**Work required:**
Print every entry again exactly, with no pictures.

[Extracted data entries]
↓↓↓

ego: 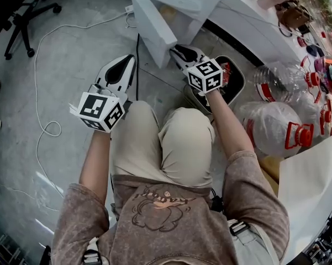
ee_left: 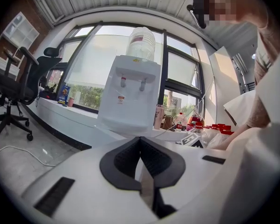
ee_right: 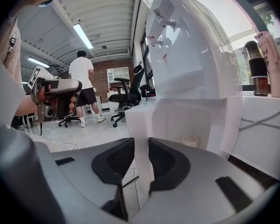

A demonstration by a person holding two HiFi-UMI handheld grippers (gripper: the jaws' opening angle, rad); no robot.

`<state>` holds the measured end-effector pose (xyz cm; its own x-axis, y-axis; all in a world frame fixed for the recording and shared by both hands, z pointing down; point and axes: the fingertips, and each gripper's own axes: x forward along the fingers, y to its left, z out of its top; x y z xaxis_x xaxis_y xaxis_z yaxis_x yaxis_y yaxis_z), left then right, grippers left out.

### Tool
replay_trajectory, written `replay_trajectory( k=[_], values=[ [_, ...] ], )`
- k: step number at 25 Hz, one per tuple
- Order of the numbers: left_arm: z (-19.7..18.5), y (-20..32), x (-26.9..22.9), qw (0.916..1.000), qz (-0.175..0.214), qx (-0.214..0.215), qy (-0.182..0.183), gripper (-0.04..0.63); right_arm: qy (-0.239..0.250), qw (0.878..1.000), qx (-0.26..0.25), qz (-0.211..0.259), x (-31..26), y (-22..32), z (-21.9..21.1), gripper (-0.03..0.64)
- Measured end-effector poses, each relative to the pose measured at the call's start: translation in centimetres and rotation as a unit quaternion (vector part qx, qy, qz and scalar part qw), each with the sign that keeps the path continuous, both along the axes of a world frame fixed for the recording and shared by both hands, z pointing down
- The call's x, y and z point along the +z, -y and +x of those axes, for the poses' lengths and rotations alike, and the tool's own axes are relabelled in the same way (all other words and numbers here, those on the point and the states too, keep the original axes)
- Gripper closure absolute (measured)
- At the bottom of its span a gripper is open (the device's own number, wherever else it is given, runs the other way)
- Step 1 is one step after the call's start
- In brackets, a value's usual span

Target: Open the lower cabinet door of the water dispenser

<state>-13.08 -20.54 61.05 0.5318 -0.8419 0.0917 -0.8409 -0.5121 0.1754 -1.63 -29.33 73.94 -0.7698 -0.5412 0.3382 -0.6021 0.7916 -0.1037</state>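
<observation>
The lower cabinet door (ee_right: 139, 125) stands swung out from the foot of the water dispenser (ee_right: 191, 55), with its free edge turned toward me. The cabinet behind it lies open, and inside is a small pale thing I cannot make out well. My right gripper (ee_right: 140, 146) has that door edge between its jaws. Both dark pads lie against the white panel, one on each face, so I am clamped on the door. Seen from above, this gripper reaches out past my right knee, tilted slightly down, to the end of the door.

My left gripper (ee_left: 140, 139) hangs level over my left knee, well apart from the dispenser. Its jaws meet at the tips with nothing between them.

The dispenser stands against a low white window sill (ee_left: 70, 118) and carries a big water jug (ee_left: 142, 43) on top. To my right lie clear bottles with red caps (ego: 276, 126). A white cable (ego: 44, 93) trails over the grey floor at my left, with an office chair (ego: 25, 15) beyond it. Farther back in the room stands a person in a white shirt (ee_right: 81, 73).
</observation>
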Motion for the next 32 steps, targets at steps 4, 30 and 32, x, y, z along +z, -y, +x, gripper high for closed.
replay_trajectory(
  k=[4,30,32],
  values=[
    [-0.5,-0.2,-0.1,1.0000,0.000,-0.008,0.001,0.578,0.004,1.000,-0.027,-0.002,-0.1,-0.8,-1.1,0.525],
    [-5.5,-1.9,0.3,0.9974,-0.004,-0.071,0.006,0.578,0.026,0.983,-0.180,-0.007,-1.0,-4.1,-11.6,0.586],
    [-6.0,-2.2,0.3,0.9970,-0.003,-0.077,0.007,0.578,0.025,0.982,-0.186,-0.006,-1.0,-4.2,-12.4,0.586]
  ],
)
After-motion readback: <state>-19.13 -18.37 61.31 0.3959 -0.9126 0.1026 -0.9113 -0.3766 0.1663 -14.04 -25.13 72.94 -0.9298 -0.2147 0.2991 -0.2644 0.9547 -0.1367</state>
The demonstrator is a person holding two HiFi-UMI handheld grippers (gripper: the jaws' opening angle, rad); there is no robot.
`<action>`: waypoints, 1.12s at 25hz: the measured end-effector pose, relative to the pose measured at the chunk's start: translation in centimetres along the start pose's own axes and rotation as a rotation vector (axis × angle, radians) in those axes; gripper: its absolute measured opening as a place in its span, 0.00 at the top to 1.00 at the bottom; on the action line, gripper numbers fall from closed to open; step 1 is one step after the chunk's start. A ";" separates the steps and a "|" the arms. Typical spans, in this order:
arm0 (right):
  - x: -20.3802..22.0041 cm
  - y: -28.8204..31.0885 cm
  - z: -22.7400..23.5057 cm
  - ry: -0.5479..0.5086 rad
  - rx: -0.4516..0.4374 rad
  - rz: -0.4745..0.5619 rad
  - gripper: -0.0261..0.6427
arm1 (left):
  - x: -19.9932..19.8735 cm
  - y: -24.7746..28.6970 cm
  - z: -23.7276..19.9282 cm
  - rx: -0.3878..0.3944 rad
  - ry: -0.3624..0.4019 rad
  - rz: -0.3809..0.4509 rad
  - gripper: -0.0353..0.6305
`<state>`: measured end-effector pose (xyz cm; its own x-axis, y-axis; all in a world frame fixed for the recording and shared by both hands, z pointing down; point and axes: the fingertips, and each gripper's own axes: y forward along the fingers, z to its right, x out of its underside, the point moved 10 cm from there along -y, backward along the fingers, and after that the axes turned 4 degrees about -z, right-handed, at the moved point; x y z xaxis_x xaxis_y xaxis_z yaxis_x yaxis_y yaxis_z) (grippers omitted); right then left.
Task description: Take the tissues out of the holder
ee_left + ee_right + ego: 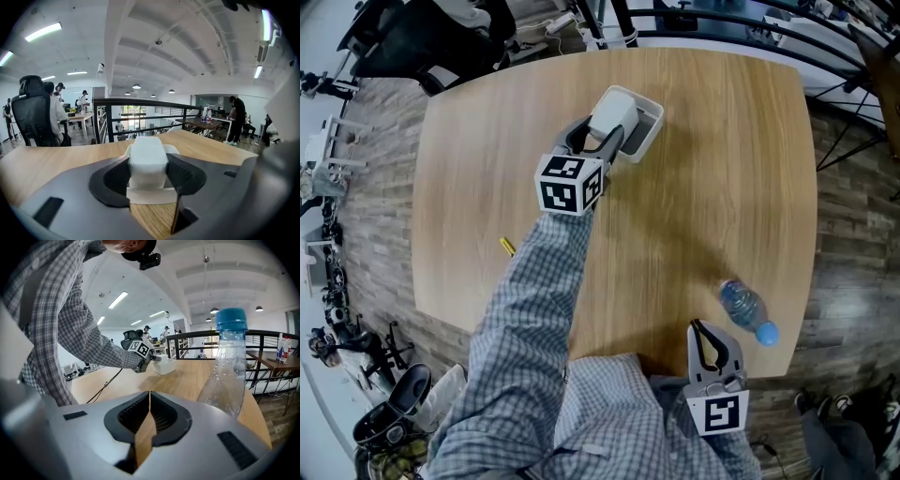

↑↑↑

**Exercise response:**
ego: 
ee_left: 
ee_right: 

A demonstration by a person holding two HiFi-UMI handheld grippers (gripper: the jaws' opening angle, rad); no robot.

`<state>` holds the measured end-effector pose (xyz cm; its own x-axis, y-axis; all in a world frame fixed for the recording and shared by both hands, z pointing down; point and axes: the fingertips, and each gripper's own axes: x forward along the fingers, y to its left, z out of its top; x y z xaxis_x xaxis_y xaxis_z yaxis_x yaxis_y yaxis_z), left then right, grippers left out.

### Tool
replay_trajectory, written `replay_trajectory( k=[_], values=[ [_, ...] ], )`
- k: step number at 25 Hz, one per tuple
- Order of the numbers: left_arm: z (-19.7..18.5), y (-20..32), x (-26.9..22.9), qw (0.916..1.000), qz (-0.175..0.214), qx (-0.214..0.215), qy (-0.182..0.183), gripper (-0.04..0.63); right_arm: qy (-0.239..0.250), qw (0.878..1.000), qx (-0.26..0.25), qz (-0.211..0.259), x (-31..26), y (-22..32), z (-21.9..21.1), gripper (-0.03..0.64)
- Measured end-effector poses, each relative to the pose measured at the call's start: translation in centimetres and rotation as a unit quaternion (vector part qx, qy, qz and scalar part qw), each with the sign that keeps the path continuous, both along the axes of a world frame fixed for the recording and shared by both hands, z pointing down
- The call's x, y and z point along the +z, -y and +x of those axes, for the poses' lengths and rotations alike, and the tool's own axes are relabelled in the same way (all other words and numbers here, those on the point and the states too, keep the original axes)
- Gripper closure absolute (measured)
- At the bottom of its span a gripper is open (the device's own number, wherever else it is given, runs the other way)
- Step 1 is one step after the call's start
- In brackets, a value's usual span

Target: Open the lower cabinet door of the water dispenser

<state>-13.08 -20.54 61.05 0.5318 -0.8419 0.0917 -0.8409 -0.5121 0.1754 -1.63 -29.33 73.94 -0.7698 -0.5412 0.3382 -0.6021 0.7916 -0.1037</state>
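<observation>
The lower cabinet door (ee_right: 139, 125) stands swung out from the foot of the water dispenser (ee_right: 191, 55), with its free edge turned toward me. The cabinet behind it lies open, and inside is a small pale thing I cannot make out well. My right gripper (ee_right: 140, 146) has that door edge between its jaws. Both dark pads lie against the white panel, one on each face, so I am clamped on the door. Seen from above, this gripper reaches out past my right knee, tilted slightly down, to the end of the door.

My left gripper (ee_left: 140, 139) hangs level over my left knee, well apart from the dispenser. Its jaws meet at the tips with nothing between them.

The dispenser stands against a low white window sill (ee_left: 70, 118) and carries a big water jug (ee_left: 142, 43) on top. To my right lie clear bottles with red caps (ego: 276, 126). A white cable (ego: 44, 93) trails over the grey floor at my left, with an office chair (ego: 25, 15) beyond it. Farther back in the room stands a person in a white shirt (ee_right: 81, 73).
</observation>
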Motion for the next 32 steps, targets at steps 4, 30 and 32, x, y, z along +z, -y, +x, gripper high for closed.
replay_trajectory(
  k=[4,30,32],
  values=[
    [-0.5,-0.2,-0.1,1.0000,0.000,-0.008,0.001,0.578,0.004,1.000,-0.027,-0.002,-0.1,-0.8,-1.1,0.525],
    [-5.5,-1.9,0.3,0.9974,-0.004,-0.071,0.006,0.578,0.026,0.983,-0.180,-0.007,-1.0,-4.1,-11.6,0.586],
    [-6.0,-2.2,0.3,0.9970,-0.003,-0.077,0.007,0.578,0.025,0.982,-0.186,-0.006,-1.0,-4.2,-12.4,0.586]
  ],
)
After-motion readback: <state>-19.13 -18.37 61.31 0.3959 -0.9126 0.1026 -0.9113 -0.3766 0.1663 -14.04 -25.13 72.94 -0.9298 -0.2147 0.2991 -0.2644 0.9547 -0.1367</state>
The demonstrator is a person holding two HiFi-UMI handheld grippers (gripper: the jaws' opening angle, rad); there is no robot.
`<action>`: waypoints, 1.12s at 25hz: the measured end-effector pose, relative to the pose measured at the chunk's start: translation in centimetres along the start pose's own axes and rotation as a rotation vector (axis × angle, radians) in those axes; gripper: its absolute measured opening as a place in its span, 0.00 at the top to 1.00 at the bottom; on the action line, gripper numbers fall from closed to open; step 1 is one step after the chunk's start. A ";" separates the steps and a "|" the arms. Typical spans, in this order:
arm0 (right):
  - x: -20.3802..22.0041 cm
  - y: -28.8204..31.0885 cm
  - z: -22.7400..23.5057 cm
  - ry: -0.5479..0.5086 rad
  - rx: -0.4516..0.4374 rad
  - rz: -0.4745..0.5619 rad
  - gripper: -0.0261..0.6427
arm1 (left):
  - x: -19.9932..19.8735 cm
  - y: -24.7746..28.6970 cm
  - z: -23.7276..19.9282 cm
  - rx: -0.3878..0.3944 rad
  - ry: -0.3624..0.4019 rad
  - rz: -0.3809..0.4509 rad
  - gripper: -0.0353..0.6305
`<state>`: measured end-effector pose (xyz cm; its own x-axis, y-axis; all in a world frame fixed for the recording and shared by both hands, z pointing down; point and axes: the fingertips, and each gripper's own axes: y forward along the fingers, z to its right, x out of its underside, the point moved 10 cm from there along -y, backward along the fingers, and after that the axes turned 4 degrees about -z, right-handed, at the moved point; x y z xaxis_x xaxis_y xaxis_z yaxis_x yaxis_y yaxis_z) (grippers omitted); right then left.
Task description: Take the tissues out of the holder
ee_left + ee_right + ego: 

No more output is needed here.